The new speaker is far smaller and far quieter than Vigdis – a pure blood human, through and through. Vigdis easily dwarfs her, but the human – her eyes as cold and humane as a wind in November – shows no fear nor intimidation, and blades that she wields as sharp.
"Vigdis. Where are the prisoners?"
"Here, old genii," Vigdis chortles through one of her mouths, as one of her hands indicates towards several figures bound next to one of fires: they are reptilian, inhuman, but they are not Vigdis' tribe.
They are Anathema.
"What are you going to do now?" Vigdis continues to chortle, but the 'genii' ignores her, facing the prisoners instead.
"Caro, I'm sorry to see you like this, but," she turn back and faces Vigdis face to faces, "but, Vigdis, as your daughter had told me, the only way to stop you is to kill you, you inflated balloon of pride and greed.

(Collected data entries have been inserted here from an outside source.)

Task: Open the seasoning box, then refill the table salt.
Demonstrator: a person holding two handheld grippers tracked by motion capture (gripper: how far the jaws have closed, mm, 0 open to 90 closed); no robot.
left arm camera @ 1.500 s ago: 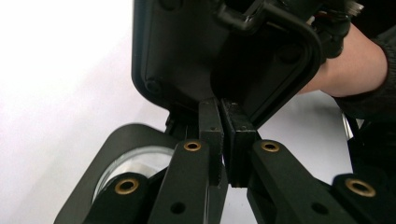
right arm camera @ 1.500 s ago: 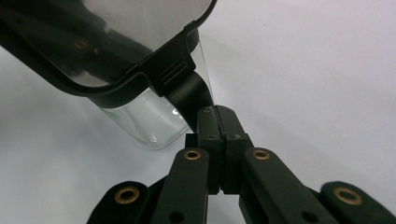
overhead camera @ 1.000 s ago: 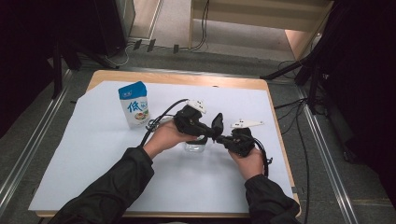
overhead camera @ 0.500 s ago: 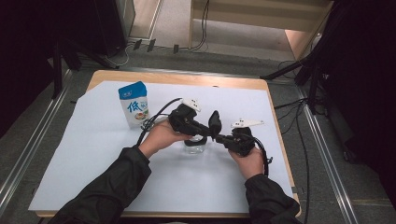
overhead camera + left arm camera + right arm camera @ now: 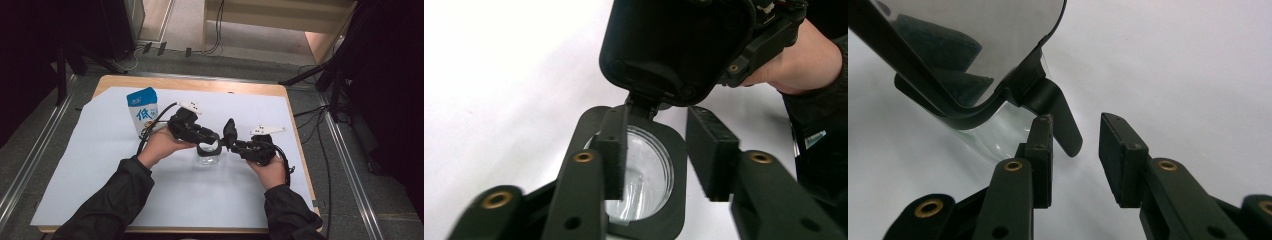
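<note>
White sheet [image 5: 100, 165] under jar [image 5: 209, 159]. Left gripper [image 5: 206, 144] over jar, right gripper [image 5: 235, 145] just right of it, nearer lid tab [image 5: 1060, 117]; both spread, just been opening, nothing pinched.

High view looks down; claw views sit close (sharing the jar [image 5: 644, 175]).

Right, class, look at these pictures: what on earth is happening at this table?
A person works on a clear jar with a hinged black lid, now flipped open, using a gripper in each hand. The left gripper has just been opening, one pad reaching over the jar's mouth; the right gripper has just been opening beside the lid's tab. A milk carton stands on the white sheet.
</note>
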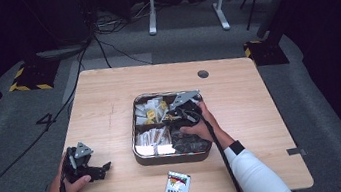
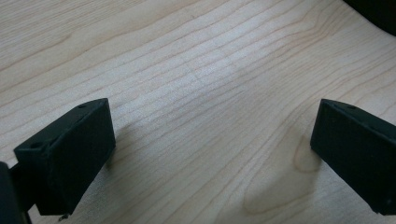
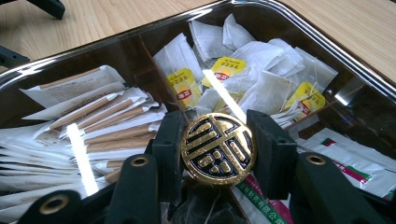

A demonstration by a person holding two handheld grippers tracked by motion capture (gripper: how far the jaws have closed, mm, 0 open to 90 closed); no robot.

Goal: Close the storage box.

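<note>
One tin tray (image 1: 138, 151) near the middle of the tabletop (image 1: 108, 99), split into compartments. One round gold-and-black knob (image 3: 218, 149), embossed with a stylised character not readable as a word, clamped between the two black jaws of the right gripper (image 3: 218, 151) and standing at the meeting of the tray's dividers. Right hand (image 1: 198, 127) over the tray's right half in the high view.

Left gripper (image 1: 85, 166) resting low at the tabletop's near left corner, well apart from the tray, jaws spread wide over bare wood with nothing between them.

One heap of white tea bags (image 3: 261, 79) in the far compartment; four yellow tags (image 3: 184, 88) countable, red logo on each, lettering too small to read. One stack of brown-and-white paper sticks (image 3: 107, 126) in the neighbouring compartment, too many and too overlapped to count. A few flat sachets (image 3: 345, 163) with red and green print beside the right jaw, text unreadable.

One small printed card (image 1: 177, 187) on the tabletop just in front of the tray, writing too small to read.
</note>
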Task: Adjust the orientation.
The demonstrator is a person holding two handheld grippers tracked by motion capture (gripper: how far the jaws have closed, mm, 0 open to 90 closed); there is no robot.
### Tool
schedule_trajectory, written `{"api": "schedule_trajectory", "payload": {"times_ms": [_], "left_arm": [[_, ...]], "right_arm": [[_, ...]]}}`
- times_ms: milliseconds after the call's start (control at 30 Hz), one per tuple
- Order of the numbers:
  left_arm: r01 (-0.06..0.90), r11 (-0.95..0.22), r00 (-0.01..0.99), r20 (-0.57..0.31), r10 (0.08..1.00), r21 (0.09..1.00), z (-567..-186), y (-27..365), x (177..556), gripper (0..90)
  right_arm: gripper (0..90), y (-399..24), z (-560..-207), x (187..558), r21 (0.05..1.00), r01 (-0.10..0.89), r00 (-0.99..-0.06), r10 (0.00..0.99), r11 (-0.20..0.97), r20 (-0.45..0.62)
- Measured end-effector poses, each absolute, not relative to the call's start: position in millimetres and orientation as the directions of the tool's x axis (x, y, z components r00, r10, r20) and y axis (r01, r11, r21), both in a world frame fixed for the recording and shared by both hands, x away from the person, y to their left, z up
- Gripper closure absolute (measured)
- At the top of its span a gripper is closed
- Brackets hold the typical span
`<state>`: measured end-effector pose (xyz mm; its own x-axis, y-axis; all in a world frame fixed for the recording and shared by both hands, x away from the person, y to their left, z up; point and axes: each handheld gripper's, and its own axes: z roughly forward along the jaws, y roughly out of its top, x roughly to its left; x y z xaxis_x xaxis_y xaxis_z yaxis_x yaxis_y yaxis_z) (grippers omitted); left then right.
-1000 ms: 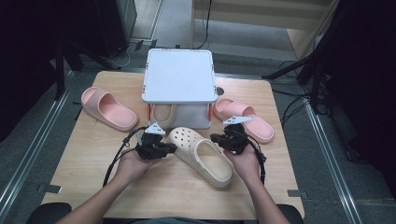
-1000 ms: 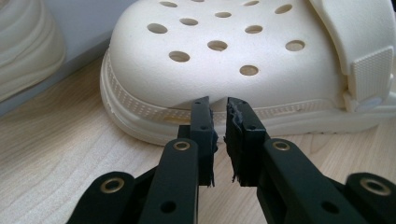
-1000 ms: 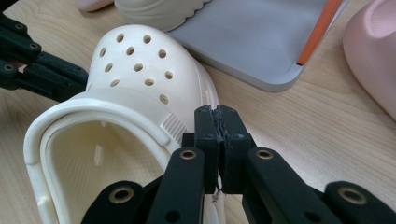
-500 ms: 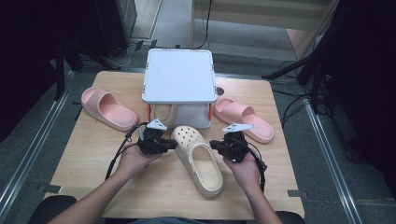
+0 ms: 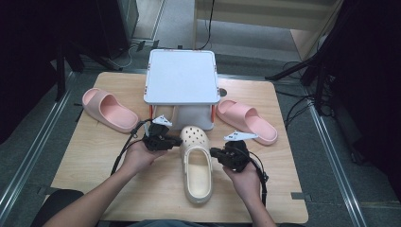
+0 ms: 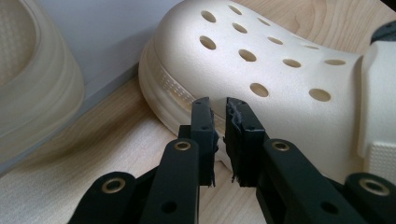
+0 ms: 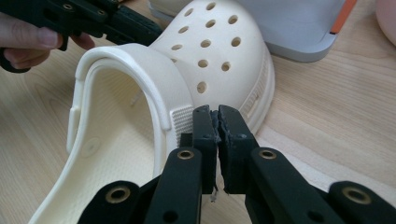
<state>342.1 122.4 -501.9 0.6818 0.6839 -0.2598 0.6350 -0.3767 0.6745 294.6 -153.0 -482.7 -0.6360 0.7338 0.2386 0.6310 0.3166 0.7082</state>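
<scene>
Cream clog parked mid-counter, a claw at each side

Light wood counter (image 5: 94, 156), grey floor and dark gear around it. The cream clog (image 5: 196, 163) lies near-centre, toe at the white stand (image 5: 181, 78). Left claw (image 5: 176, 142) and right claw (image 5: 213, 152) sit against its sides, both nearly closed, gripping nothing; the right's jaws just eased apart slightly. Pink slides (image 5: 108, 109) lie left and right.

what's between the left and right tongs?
The cream clog lies between the left tongs and right tongs, seen in the high view.
</scene>
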Motion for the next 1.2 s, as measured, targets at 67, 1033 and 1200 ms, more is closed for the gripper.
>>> {"api": "schedule_trajectory", "payload": {"times_ms": [67,1033,1200], "left_arm": [[0.633,-0.384,0.684,-0.255,0.683,0.672,-501,122,343,81.3],[0.574,-0.383,0.736,-0.251,0.628,0.723,-420,150,342,72.9],[0.577,-0.374,0.722,-0.239,0.649,0.726,-411,158,348,78.3]], "right_arm": [[86.7,-152,-483,292,0.711,0.632,-0.630,0.738,0.307,0.241],[58.4,-155,-461,245,0.760,0.586,-0.634,0.744,0.283,0.212],[56.2,-152,-466,246,0.746,0.601,-0.629,0.745,0.286,0.221]]}}
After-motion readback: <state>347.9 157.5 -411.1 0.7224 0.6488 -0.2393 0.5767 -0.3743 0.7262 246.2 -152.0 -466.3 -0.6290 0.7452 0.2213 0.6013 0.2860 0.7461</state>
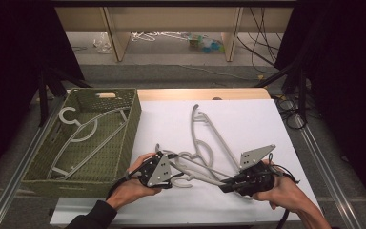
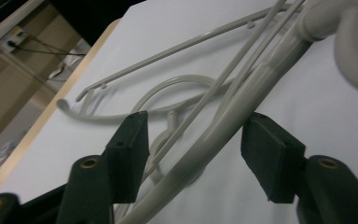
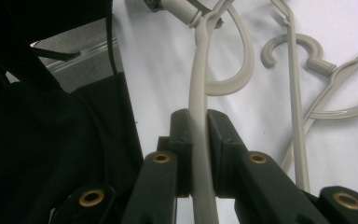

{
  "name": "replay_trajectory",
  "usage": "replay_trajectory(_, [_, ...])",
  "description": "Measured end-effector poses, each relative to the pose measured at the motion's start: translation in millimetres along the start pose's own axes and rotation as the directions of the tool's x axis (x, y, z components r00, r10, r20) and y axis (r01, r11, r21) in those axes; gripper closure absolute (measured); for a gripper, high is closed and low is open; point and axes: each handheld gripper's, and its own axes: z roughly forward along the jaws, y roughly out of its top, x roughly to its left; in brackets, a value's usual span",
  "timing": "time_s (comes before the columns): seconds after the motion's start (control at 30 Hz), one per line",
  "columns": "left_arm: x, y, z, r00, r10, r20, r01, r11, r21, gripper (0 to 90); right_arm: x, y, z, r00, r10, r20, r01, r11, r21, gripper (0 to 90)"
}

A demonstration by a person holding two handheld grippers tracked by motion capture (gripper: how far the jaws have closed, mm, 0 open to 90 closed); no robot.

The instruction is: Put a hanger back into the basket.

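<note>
Already one hanger [image 1: 83, 136] stowed in basket [image 1: 128, 125], upper left; tangled hangers [image 1: 205, 143] left; right gripper [image 3: 199, 154] clamped on hanger arm [image 3: 198, 116], left gripper [image 2: 193, 149] half-open around another hanger's bar [image 2: 223, 123].

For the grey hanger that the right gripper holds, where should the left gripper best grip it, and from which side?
Probably the thick curved arm of the hanger, between the left gripper pads, approached from its end opposite the right gripper. That bar is thin and already crosses the gap.

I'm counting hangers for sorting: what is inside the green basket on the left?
The green basket holds one grey hanger, lying flat on the woven bottom with its hook toward the far left corner. The near wall hides the strip of floor behind it, so anything small there cannot be seen.
</note>
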Motion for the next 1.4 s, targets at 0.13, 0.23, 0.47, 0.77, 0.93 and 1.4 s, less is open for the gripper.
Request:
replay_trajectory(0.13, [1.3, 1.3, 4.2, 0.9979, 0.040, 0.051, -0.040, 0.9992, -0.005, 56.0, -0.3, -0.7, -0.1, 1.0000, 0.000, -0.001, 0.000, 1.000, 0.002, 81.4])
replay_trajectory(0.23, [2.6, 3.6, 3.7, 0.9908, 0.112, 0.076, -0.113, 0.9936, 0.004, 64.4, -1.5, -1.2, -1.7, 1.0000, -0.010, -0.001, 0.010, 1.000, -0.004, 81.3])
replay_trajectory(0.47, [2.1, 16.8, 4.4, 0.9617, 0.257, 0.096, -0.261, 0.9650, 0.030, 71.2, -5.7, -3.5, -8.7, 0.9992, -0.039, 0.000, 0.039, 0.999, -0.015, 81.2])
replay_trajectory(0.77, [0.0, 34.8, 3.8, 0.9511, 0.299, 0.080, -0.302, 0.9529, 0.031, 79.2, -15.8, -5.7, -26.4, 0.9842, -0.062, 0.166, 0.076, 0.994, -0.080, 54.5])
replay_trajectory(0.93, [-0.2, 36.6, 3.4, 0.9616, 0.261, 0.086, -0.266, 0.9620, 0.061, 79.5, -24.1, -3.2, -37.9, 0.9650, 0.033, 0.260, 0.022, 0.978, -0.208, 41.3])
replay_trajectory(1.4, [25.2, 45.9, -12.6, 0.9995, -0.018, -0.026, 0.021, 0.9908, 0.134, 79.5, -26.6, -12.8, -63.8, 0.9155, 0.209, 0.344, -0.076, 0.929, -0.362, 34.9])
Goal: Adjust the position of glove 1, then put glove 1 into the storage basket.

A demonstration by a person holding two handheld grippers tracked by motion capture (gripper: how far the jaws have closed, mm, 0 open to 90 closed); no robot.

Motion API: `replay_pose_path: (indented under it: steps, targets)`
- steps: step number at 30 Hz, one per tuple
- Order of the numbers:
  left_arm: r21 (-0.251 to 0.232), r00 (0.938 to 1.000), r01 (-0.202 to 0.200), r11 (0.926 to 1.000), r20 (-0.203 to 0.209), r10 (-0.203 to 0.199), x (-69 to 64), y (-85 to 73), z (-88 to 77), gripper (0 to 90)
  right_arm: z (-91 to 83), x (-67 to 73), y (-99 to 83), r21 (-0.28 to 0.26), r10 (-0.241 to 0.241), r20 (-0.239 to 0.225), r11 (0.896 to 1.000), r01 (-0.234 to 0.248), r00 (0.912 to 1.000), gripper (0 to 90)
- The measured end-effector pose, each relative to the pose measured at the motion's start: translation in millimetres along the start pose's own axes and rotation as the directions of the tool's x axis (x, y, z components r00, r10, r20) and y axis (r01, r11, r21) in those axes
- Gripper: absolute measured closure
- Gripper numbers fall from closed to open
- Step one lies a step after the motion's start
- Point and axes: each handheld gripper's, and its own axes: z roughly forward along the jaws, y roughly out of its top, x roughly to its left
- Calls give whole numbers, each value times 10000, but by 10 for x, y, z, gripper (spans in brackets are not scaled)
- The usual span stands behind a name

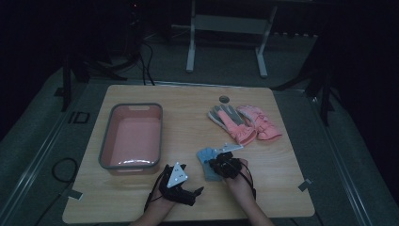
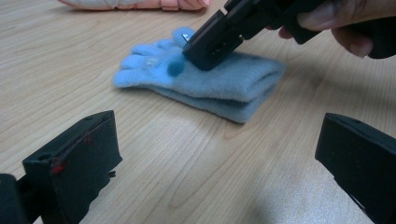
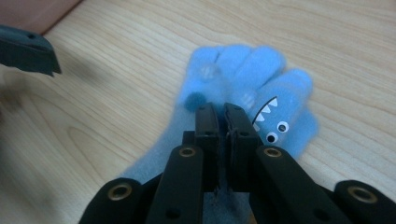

So, one last time I'm giving you a chance to use that spinal column of yours for thinking and submit."
All four of Vigdis' eyes narrow in anger. "Is that a challenge?"
"It's an offer, you double-headed halfwit," the 'genii' sneers. "Seriously, do you have a brain at all? Your daughter may be half the thing you are, but even she's smarter than you!"
Vigdis strikes.
Her opponent parries.
And April Leonard is released from the nightmares of her past.